Take every line of the material below that includes the string "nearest" and copy it out.

## PROVIDED ENTRIES
--------
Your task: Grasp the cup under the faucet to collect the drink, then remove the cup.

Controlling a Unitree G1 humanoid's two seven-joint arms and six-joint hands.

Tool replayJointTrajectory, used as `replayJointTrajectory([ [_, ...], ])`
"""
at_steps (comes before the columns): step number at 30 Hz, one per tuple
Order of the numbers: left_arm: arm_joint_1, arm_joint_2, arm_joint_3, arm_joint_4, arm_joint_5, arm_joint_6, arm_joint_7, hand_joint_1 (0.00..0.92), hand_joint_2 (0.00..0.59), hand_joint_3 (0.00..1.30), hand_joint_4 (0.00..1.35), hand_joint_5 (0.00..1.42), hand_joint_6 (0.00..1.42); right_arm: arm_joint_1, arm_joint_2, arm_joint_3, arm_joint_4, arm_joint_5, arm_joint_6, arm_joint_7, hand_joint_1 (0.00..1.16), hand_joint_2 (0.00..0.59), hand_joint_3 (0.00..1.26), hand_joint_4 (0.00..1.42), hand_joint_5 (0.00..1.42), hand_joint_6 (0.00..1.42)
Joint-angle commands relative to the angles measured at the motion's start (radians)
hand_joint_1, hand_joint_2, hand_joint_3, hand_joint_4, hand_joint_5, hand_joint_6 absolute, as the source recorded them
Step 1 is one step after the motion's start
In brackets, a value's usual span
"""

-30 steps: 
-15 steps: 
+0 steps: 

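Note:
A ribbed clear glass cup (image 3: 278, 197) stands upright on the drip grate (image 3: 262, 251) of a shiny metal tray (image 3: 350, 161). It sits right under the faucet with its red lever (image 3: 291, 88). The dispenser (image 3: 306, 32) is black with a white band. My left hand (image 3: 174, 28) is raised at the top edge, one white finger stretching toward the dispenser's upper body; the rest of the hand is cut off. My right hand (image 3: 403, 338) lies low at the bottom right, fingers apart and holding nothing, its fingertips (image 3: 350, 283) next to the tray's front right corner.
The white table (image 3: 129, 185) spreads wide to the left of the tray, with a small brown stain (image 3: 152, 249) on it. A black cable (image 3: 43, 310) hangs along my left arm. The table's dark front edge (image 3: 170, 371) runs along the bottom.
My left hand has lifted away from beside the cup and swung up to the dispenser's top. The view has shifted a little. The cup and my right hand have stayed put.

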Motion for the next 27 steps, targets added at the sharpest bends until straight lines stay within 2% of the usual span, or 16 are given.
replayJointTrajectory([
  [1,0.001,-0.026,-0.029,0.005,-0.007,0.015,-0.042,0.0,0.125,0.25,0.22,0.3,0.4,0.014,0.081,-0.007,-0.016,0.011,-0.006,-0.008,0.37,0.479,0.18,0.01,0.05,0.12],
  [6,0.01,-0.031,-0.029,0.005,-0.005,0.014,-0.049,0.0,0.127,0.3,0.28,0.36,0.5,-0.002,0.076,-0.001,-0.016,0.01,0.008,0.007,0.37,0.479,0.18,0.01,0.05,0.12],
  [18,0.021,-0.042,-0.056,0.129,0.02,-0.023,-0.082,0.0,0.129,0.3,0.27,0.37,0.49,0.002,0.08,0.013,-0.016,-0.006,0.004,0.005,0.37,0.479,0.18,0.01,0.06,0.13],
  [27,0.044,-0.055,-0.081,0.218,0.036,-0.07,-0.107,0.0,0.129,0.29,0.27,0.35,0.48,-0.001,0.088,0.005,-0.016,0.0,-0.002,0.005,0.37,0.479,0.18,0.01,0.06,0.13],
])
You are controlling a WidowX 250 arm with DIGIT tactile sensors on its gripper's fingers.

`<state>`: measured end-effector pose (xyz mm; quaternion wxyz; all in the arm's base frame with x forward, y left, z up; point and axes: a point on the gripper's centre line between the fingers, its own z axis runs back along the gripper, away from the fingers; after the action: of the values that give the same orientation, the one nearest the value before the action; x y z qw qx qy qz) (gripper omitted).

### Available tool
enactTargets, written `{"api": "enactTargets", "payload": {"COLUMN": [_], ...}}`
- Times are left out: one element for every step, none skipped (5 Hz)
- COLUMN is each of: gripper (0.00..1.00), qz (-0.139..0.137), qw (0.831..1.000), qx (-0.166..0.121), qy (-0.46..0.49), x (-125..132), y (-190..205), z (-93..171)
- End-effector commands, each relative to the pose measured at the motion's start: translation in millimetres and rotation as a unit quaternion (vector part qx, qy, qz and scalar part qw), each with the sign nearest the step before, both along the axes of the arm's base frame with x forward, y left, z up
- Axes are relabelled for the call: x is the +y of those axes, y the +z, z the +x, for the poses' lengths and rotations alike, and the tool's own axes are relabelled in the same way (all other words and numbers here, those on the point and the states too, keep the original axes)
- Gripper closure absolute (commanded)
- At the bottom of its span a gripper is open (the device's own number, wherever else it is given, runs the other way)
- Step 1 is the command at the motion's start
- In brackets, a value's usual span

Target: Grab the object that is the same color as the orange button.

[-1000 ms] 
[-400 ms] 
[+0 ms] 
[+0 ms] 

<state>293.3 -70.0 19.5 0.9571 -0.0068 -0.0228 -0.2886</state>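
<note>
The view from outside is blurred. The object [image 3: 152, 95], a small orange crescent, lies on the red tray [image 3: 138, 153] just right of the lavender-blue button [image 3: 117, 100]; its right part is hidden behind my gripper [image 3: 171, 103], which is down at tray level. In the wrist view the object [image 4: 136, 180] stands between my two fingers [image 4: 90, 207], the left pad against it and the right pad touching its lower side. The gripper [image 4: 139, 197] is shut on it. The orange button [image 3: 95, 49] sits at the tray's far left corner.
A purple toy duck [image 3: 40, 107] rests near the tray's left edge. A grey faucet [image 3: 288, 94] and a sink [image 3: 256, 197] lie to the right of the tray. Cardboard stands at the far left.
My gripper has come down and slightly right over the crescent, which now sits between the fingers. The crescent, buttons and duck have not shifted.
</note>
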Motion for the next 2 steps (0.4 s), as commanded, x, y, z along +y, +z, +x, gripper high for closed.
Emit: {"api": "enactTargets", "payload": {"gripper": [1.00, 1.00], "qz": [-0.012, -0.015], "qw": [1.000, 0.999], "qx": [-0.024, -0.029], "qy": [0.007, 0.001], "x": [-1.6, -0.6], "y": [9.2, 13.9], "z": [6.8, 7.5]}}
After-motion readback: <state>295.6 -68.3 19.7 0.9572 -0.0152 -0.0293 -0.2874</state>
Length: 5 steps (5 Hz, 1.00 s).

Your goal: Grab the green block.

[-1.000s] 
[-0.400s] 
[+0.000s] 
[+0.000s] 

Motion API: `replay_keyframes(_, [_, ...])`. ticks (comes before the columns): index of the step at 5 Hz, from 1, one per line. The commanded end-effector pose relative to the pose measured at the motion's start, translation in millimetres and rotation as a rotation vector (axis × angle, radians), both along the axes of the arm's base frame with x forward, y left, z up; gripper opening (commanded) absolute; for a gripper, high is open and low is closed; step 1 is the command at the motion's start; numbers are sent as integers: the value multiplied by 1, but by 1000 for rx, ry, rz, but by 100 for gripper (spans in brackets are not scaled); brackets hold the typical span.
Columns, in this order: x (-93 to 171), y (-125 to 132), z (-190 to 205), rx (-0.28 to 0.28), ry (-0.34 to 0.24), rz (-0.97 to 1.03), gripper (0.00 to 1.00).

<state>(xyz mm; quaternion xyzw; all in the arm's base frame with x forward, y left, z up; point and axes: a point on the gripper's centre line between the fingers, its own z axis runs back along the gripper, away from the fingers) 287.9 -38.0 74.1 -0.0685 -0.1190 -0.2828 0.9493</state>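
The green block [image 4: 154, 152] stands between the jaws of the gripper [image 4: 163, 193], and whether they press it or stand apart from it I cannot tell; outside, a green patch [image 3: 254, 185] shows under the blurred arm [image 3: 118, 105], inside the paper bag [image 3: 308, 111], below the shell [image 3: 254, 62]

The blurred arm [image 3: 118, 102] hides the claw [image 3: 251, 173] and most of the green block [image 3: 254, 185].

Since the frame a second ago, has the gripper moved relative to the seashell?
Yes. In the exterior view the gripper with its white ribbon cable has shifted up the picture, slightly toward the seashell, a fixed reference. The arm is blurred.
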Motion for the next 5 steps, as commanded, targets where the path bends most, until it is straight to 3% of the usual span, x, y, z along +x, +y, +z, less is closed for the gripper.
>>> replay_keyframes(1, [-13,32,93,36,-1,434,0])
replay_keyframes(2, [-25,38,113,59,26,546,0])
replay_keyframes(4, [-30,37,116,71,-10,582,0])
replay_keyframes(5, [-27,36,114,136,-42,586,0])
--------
## ANSWER SECTION
`<state>`: measured end-effector pose (xyz mm; quaternion wxyz; all in the arm's base frame with x forward, y left, z up; point and axes: a point on the gripper's centre line between the fingers, its own z axis runs back along the gripper, away from the fingers; after the action: of the values that give the same orientation, the one nearest the value before the action; x y z qw qx qy qz) (gripper omitted).
- End-effector commands, each relative to the pose measured at the motion's start: translation in millimetres and rotation as a unit quaternion (vector part qx, qy, qz and scalar part qw), each with the sign nearest the step before, both along the axes of the arm's base frame with x forward, y left, z up

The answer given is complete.